Sunday, February 04, 2024

The Loneliest Boy in the World

 The Loneliest Boy in the World quickly lives down to its title as Oliver, the titular boy (Max Hardwood) gets an ultimatum handed to him by two social workers - either he finds a friend in a week, or he is institutionalized. 

 A gentle storm of quirk, 80's nostalgia, magical realism and endless clichés with nothing at its center, the film then sprawls out from there with aplomb but not much else. I keep wanting to describe the movie as a wet fart, but that would imply there's some substance to it; this is more a meek, odorless fart that squeaks by with a barely audible whimper, maybe causing a chuckle or two. To give you an idea of how hollow it is, it lovingly references ALF, and incorporates as many shitty sitcom/teen movie elements as it can into its, for the lack of a better word, narrative.

 Oliver lives alone in his mother's immaculately kept house (she died in a very cheesy-looking incident with a sharp garden gnome) and is the sort of quiet, sweet-natured kid who, if we judge him by his actions, absolutely deserves to be placed in a straightjacket; a 'funny' (read: very forced) misunderstanding with the social workers has him going to the local cemetery, first to dig up a friend (Hero Fiennes Tiffin) and then a family (Susan Wokoma, Ben Miller and Zenobia Williams). Yes, there are a couple of Weekend at Bernie's jokes.
 Things get a tiny bit complicated when his new housemates return to life behaving like a loving zombie  family and friend surrogates, but this movie has no interest in going all-out farce. So they're just... background noise, good for a couple of jokes and to help Oliver learn some ill-defined life lessons. They help navigate his interactions with the social workers, a couple dates with a crush (Talulah Haddon, barely there as an object of affection) and a confrontation with bunch of zero-dimensional bullies (led by, ugh, a social media star - Jacob Sartorius; He does as well as you could with a non-existent role).


 Luckily the surfaces are all right. Director Martin Owen (who wasted a perfectly good Scott Adkins in the similarly hollow and nostalgia-driven The Intergalactic Adventures of Max Cloud) has a good eye for production design and keeps things moving nicely, often adding little stylistic flourishes to do so.
 The cast is mostly likeable, although their British-ness is a bit at odds with the material. The tone's unremittingly sweet-natured, and the soundtrack pretty good: 80's bangers both obvious and not, and a pretty cool-sounding original synth-heavy score by The Invisible Men.
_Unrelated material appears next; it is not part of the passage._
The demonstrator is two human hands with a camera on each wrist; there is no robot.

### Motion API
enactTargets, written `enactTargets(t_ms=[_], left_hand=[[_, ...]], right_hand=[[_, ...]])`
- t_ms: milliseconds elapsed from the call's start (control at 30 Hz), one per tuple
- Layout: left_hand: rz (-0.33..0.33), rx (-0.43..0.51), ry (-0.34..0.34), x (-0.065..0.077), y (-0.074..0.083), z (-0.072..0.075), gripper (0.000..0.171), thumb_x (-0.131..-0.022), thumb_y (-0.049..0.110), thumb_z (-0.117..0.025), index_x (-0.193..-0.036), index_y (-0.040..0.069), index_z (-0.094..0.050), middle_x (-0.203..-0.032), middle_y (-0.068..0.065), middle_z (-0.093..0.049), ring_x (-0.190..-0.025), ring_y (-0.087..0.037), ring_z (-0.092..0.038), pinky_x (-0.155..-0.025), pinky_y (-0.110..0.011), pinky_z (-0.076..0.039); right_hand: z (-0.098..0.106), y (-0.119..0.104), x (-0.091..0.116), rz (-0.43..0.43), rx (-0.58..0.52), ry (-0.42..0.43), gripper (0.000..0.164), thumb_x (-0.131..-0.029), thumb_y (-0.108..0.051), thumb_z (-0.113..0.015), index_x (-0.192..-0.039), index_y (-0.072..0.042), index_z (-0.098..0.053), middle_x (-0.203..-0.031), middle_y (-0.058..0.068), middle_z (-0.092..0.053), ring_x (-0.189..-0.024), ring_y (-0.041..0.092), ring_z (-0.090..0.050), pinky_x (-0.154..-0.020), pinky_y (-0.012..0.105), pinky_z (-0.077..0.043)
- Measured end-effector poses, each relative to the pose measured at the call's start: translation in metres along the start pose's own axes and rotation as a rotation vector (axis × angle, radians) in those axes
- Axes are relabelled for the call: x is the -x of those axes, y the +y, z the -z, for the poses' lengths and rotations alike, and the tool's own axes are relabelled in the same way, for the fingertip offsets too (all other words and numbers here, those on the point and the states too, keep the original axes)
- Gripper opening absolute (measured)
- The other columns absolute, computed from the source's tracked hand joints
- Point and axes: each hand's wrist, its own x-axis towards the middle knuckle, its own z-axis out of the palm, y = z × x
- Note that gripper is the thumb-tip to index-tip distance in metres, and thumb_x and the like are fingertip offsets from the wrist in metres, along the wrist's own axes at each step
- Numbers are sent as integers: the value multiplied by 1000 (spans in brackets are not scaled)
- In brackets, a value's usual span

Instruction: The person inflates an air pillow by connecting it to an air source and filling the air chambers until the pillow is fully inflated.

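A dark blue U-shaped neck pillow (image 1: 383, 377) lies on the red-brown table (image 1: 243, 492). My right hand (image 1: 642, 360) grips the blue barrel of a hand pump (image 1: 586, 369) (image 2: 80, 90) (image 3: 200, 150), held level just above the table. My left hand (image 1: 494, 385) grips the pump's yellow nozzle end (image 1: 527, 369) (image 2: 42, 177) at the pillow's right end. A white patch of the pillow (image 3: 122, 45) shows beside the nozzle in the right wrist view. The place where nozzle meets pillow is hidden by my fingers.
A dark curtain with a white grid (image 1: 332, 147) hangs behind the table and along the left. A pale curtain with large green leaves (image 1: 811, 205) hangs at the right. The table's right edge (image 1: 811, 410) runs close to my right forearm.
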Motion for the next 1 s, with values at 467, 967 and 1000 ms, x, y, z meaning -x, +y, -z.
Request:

 It might seem like I hated this, based on everything I've written above, but that's not really the case; I just feel like it wasted my time.
 The script, by Piers Ashworth is based on a story co-written by Emilio Estevez and has been in development hell... well, since the eighties, when Corey Feldman was attached to star. That helps explains why it's such an absolute mess. This final incarnation does keep a steady stream of events coming, even if they don't really add up to anything, and there are a couple of quietly funny jokes among all the duds. It's just that it doesn't have anything to say, or an interesting way of saying nothing.

 Maybe there was a reason, once, why this was kept in undeath for almost four decades, and why it's now been sent shuffling out into the world in such a state... but whatever it was, it's long gone.